A daily run across 11 categories at maxResults 300 lands roughly 3,000-3,500 rows per snapshot — a representative India baby-care cross-section.

Step 4: How do I derive useful metrics?

Build category and brand rollups as SQL views that your dashboard or report queries hit. Refresh nightly via materialized views if your dataset is large.
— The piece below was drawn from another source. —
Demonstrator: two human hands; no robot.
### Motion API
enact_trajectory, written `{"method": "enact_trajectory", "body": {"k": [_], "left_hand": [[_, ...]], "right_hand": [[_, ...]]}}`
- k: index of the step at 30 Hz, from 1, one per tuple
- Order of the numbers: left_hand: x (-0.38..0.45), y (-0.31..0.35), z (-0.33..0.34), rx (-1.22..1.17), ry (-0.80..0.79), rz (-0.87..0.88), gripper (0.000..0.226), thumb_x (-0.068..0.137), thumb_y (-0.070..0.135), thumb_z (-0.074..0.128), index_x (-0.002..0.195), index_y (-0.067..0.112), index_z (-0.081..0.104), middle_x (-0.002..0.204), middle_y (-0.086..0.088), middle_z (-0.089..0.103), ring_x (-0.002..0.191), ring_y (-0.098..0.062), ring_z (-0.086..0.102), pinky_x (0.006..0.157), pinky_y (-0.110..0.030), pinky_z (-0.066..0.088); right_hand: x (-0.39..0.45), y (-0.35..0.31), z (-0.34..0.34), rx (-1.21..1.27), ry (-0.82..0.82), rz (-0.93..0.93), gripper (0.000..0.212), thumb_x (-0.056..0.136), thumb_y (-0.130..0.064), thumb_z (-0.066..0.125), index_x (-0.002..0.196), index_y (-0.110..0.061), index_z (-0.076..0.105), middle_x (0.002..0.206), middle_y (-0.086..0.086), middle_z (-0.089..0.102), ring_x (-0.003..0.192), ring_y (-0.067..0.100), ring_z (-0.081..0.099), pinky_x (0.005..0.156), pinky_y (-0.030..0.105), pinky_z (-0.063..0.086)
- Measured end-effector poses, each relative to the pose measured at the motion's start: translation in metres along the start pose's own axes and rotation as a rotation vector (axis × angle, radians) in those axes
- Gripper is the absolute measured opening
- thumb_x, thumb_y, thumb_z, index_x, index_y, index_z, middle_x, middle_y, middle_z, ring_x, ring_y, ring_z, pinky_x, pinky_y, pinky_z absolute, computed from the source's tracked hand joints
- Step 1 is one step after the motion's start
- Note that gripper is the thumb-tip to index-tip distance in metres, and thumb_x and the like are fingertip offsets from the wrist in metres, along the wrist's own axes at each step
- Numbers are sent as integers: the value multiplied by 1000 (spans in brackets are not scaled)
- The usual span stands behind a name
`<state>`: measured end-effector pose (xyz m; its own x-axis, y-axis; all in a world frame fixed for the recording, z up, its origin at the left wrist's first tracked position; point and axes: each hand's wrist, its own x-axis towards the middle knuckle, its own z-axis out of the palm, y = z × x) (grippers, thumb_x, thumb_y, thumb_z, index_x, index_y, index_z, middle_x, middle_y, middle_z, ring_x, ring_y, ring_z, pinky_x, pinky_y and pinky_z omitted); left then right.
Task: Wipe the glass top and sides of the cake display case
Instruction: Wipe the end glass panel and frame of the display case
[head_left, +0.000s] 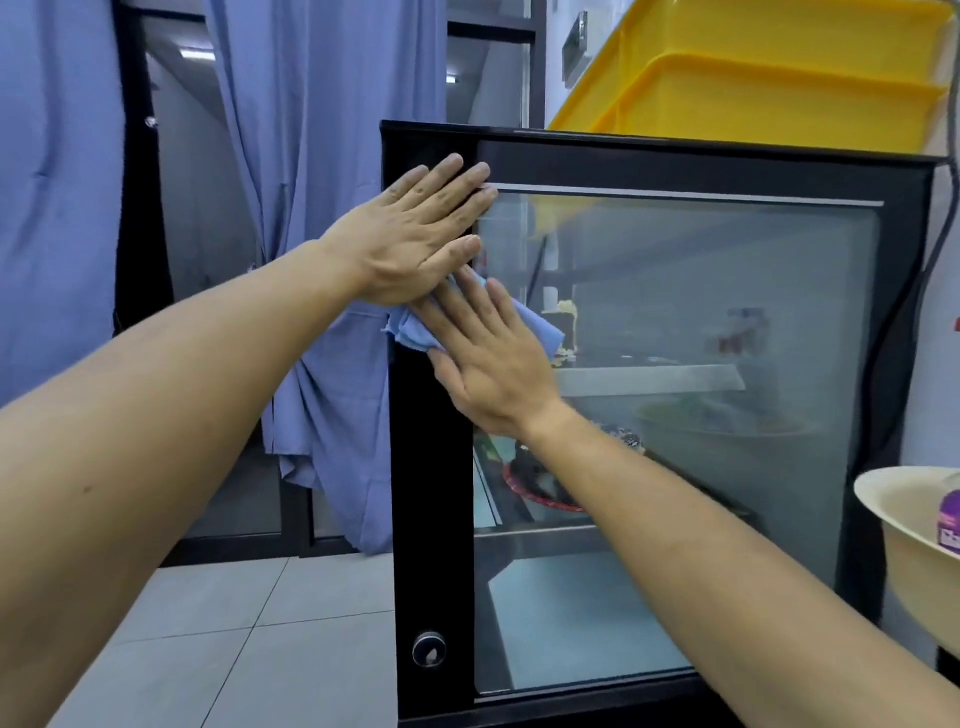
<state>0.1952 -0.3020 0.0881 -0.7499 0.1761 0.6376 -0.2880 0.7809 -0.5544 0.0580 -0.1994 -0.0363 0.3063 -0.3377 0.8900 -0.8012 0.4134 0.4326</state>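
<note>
From the head camera we see the cake display case (675, 415) straight ahead, its glass side facing us. Our right hand (493, 358) presses a blue cloth (415, 332) flat against the black frame's left edge, fingers (467, 296) straight. Our left hand (415, 239) lies just above, flat, fingers extended onto the frame, gripping nothing. Yellow trays (769, 88) sit on top; blue curtains (311, 156) hang left.
</note>
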Motion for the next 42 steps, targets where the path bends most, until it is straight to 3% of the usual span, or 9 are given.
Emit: {"method": "enact_trajectory", "body": {"k": [7,13,17,19,24,27,31,35,42], "left_hand": [[-1,-7,11,102,74,41,64,108,50,3,166,26,-11,173,6,-19,158,-15,-22,127,-32,-18],[2,-8,13,129,93,50,65,107,49,2,166,24,-8,173,4,-16,159,-18,-19,128,-34,-15],[2,-3,13,99,84,20,65,106,51,-1,165,27,-14,172,5,-21,158,-16,-24,127,-33,-17],[1,-2,15,97,108,-4,65,106,50,1,165,27,-12,172,4,-20,158,-17,-22,127,-33,-17],[-1,8,24,53,169,-80,65,108,45,12,167,23,-1,174,3,-10,160,-22,-14,123,-28,-23],[-5,24,36,-21,249,-190,64,110,41,17,167,20,2,175,0,-5,161,-28,-10,126,-33,-19],[-28,65,75,-113,412,-356,64,111,35,25,167,9,8,175,-8,0,161,-33,-3,130,-41,-9],[-43,78,97,-133,457,-419,66,110,34,27,167,9,7,175,-9,-2,161,-25,-7,130,-41,-9],[-37,107,110,-137,501,-563,67,110,36,25,167,6,4,175,-13,-1,162,-26,-4,131,-44,-1]], "right_hand": [[-55,19,2,-54,-291,-865,59,105,-35,43,162,-26,28,169,-1,25,158,23,15,129,46,11],[-49,-11,3,42,12,259,63,102,-32,43,162,-18,29,171,8,14,159,29,9,129,47,4],[-94,-36,10,52,-295,-573,63,103,-36,39,163,-25,23,171,1,14,159,25,5,129,46,6],[-82,-3,6,26,-283,-680,61,102,-33,41,162,-28,28,170,-1,22,159,23,11,129,46,10],[-53,78,-12,-25,25,200,61,101,-27,41,161,-21,30,168,7,26,157,28,17,129,47,9],[-54,47,-7,-16,146,701,60,106,-30,34,163,-19,21,171,7,14,159,27,8,129,48,7],[-88,-39,12,47,-7,373,60,105,-32,38,162,-18,26,171,6,12,159,30,9,126,53,17],[-80,31,3,42,-53,-25,57,102,-31,41,159,-24,34,168,3,27,157,27,18,127,51,16],[-113,143,-19,-29,251,938,58,107,-33,32,161,-13,30,168,10,24,157,32,18,125,55,18]]}}
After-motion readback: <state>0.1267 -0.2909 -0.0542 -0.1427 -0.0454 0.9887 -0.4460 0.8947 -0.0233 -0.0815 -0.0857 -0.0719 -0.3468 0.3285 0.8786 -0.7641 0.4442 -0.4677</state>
CREATE MATERIALIZED VIEW IF NOT EXISTS category_daily AS
SELECT
    pm.category,
    ps.snapshot_date,
    COUNT(*) AS sku_count,
    PERCENTILE_CONT(0.5) WITHIN GROUP (ORDER BY ps.price_inr) AS median_price,
    AVG(ps.discount_pct) AS avg_discount_pct,
    SUM(ps.rating_count) AS total_ratings
FROM price_snapshots ps
JOIN product_master  pm USING (url)
GROUP BY pm.category, ps.snapshot_date;

CREATE MATERIALIZED VIEW IF NOT EXISTS brand_daily AS
SELECT
    pm.brand,
    pm.category,
    ps.snapshot_date,
    COUNT(*) AS sku_count,
    PERCENTILE_CONT(0.5) WITHIN GROUP (ORDER BY ps.price_inr) AS median_price,
    AVG(ps.discount_pct) AS avg_discount_pct,
    SUM(ps.rating_count) AS total_ratings
FROM price_snapshots ps
JOIN product_master  pm USING (url)
WHERE pm.brand IS NOT NULL
GROUP BY pm.brand, pm.category, ps.snapshot_date;

category_daily is your headline category index: median price, average discount, total ratings (a popularity proxy) per category per day. brand_daily is the same axis sliced by brand — the spine of brand-level dashboards. Refresh nightly with REFRESH MATERIALIZED VIEW CONCURRENTLY category_daily;.

Sample output

A few rows from price_snapshots joined with product_master look like this. Five rows weigh roughly 4 KB.

[
  {
    "url": "https://www.firstcry.com/pampers/.../product-detail",
    "name": "Pampers Premium Care Pant Style Diapers M - 76",
    "brand": "Pampers",
    "category": "diapers",
    "snapshot_date": "2026-05-12",
    "price_inr": 1299,
    "mrp_inr": 1599,
    "discount_pct": 18.76,
    "rating_count": 4825
  },
  {
    "url": "https://www.firstcry.com/mamaearth/.../product-detail",
    "name": "Mamaearth Mineral Sunscreen for Babies 100ml",
    "brand": "Mamaearth",
    "category": "baby-skincare",
    "snapshot_date": "2026-05-12",
    "price_inr": 349,
    "mrp_inr": 399,
    "discount_pct": 12.53,
    "rating_count": 3187
  }
]

url joins product_master and price_snapshots. snapshot_date gives you the time axis. price_inr, mrp_inr, discount_pct and rating_count are the four numeric series most India baby-care dashboards spend their time on.

Common pitfalls

Three things go wrong building a baby-care database from FirstCry. Brand-name fragmentation — the same brand appears as "Pampers", "Pampers India" and occasionally with a co-brand prefix; without a brand_master normalization table you'll undercount brand share by 5-15 percent. URL drift on relisted SKUs — occasionally FirstCry retires a URL and relists the same product at a new URL; the old time-series ends, the new one starts. Build a successor_url mapping table for the small fraction of SKUs where this matters. Snapshot-vs-event confusion — a price-snapshot pipeline that runs once daily can miss a flash sale that opens and closes within hours; for full deal coverage, layer an event-window job at 30-minute cadence on top of the daily baseline rather than trying to run everything hourly.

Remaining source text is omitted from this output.